Hong Kong continues to be the preferred base for international companies to oversee their regional operations. The number of regional operations and local offices in Hong Kong operated by overseas and Mainland companies reached its highest-ever level this year.

The Census and Statistics Department (C&SD) today (September 26) released the results of the 2006 Annual Survey of Companies in Hong Kong Representing Parent Companies Located outside Hong Kong.

Regional headquarters, regional offices and local offices in Hong Kong
----------------------------------------------------------------------

According to the Annual Survey of Companies in Hong Kong Representing Parent Companies Located outside Hong Kong (the Survey) conducted by C&SD for 2006, there were 1,228 regional headquarters (RHQs), 2,617 regional offices (ROs) and 2,509 local offices (LOs) in Hong Kong representing their parent companies located outside Hong Kong as at June 1.

The US topped the list of countries/territories with companies having RHQs in Hong Kong. In 2006, a total of 295 RHQs in Hong Kong represented their American parent companies. This was followed by Japan, with 212 companies, and the United Kingdom, with 114 companies.

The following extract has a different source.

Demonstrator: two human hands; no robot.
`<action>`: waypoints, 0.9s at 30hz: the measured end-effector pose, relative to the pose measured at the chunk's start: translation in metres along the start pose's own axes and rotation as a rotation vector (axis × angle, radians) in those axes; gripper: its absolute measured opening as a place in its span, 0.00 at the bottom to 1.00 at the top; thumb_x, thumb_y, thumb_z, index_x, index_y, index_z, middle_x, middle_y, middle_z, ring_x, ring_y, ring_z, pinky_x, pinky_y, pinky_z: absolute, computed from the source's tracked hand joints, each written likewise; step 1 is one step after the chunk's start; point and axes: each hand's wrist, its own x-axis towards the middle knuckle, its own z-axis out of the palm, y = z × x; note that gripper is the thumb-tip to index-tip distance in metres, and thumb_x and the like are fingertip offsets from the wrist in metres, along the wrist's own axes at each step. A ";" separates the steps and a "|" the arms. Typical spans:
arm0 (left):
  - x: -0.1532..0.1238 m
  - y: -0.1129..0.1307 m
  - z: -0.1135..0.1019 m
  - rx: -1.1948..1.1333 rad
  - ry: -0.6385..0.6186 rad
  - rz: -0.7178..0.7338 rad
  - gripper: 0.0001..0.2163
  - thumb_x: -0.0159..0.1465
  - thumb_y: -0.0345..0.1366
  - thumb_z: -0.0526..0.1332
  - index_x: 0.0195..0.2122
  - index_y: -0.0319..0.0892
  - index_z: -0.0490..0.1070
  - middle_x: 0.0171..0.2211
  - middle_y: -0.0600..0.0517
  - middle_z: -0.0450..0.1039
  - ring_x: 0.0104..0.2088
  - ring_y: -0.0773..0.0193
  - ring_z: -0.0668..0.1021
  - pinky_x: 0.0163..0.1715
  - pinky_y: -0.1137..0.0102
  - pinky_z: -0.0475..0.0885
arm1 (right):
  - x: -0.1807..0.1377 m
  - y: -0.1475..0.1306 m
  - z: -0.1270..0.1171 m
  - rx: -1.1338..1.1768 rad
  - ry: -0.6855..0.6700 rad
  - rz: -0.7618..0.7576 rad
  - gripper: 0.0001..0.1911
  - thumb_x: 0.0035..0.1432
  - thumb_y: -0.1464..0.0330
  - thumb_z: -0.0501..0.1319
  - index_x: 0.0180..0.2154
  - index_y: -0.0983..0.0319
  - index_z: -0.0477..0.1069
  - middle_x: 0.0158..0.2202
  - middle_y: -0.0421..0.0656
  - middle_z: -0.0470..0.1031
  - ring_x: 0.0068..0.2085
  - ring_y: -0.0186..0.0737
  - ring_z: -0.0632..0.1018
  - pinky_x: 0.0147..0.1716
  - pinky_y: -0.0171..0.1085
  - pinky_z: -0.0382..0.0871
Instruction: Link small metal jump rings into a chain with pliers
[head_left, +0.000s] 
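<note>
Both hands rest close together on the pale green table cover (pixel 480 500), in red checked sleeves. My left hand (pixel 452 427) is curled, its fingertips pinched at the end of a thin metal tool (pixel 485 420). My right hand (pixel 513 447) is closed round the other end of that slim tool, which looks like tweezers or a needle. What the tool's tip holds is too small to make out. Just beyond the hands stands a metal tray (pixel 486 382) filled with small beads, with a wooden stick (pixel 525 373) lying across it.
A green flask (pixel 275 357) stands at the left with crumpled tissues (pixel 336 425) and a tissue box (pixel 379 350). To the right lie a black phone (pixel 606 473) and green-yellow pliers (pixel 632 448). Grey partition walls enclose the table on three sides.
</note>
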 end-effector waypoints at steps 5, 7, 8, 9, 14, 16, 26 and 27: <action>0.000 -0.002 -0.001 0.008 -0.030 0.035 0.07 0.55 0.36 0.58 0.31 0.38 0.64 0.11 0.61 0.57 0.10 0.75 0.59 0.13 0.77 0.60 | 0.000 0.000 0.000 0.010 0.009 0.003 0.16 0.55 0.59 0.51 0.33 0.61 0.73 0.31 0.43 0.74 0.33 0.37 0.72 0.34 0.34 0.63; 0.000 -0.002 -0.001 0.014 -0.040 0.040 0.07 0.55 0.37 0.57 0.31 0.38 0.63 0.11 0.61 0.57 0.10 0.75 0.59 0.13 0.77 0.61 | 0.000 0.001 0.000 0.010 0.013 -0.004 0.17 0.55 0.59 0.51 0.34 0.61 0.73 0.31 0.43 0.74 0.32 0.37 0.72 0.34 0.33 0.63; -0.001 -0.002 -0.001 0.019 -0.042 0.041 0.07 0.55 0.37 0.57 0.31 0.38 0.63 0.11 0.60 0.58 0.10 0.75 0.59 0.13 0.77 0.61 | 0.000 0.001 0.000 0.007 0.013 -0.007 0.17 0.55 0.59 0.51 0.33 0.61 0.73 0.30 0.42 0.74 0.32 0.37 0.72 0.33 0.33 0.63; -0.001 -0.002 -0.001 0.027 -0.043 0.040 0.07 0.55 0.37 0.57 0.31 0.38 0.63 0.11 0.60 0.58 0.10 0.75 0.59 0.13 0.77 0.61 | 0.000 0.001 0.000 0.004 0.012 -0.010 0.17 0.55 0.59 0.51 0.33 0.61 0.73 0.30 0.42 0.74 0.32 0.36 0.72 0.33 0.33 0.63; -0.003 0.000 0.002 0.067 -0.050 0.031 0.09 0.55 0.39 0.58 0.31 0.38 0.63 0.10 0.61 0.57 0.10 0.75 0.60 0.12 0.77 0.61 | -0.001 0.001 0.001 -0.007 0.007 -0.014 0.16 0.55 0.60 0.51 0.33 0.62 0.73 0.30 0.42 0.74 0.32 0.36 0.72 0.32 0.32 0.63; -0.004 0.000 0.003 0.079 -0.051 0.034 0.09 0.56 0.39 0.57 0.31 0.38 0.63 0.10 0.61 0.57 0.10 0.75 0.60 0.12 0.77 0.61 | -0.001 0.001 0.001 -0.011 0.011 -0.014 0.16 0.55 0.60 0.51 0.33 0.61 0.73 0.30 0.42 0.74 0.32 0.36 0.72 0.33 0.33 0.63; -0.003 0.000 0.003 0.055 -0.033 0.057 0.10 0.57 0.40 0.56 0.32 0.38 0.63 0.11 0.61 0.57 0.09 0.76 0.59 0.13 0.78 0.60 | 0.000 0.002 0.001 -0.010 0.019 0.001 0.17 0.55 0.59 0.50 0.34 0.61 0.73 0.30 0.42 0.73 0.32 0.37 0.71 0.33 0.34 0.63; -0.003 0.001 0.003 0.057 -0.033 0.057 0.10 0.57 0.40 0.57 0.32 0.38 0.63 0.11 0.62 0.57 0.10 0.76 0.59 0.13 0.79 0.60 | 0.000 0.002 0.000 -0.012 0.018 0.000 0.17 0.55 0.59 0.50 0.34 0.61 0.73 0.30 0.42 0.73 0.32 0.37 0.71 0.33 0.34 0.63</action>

The major lines of business of the RHQs in Hong Kong were wholesale, retail and import/export trades; business services; and transport and related services.

As in the case of RHQs, the United States of America also topped the list of countries/territories with companies having ROs in Hong Kong. In 2006, a total of 594 ROs in Hong Kong represented their American parent companies. This was followed by Japan, with 519 companies, and the United Kingdom, with 223 companies.

The major lines of business of the ROs in Hong Kong were wholesale, retail and import/export trades; business services; and finance and banking.

The Mainland topped the list of countries/territories with companies having LOs in Hong Kong. In 2006, a total of 449 LOs in Hong Kong represented their parent companies in the Mainland. This was followed by Japan, with 437 companies, and the United States of America, with 391 companies.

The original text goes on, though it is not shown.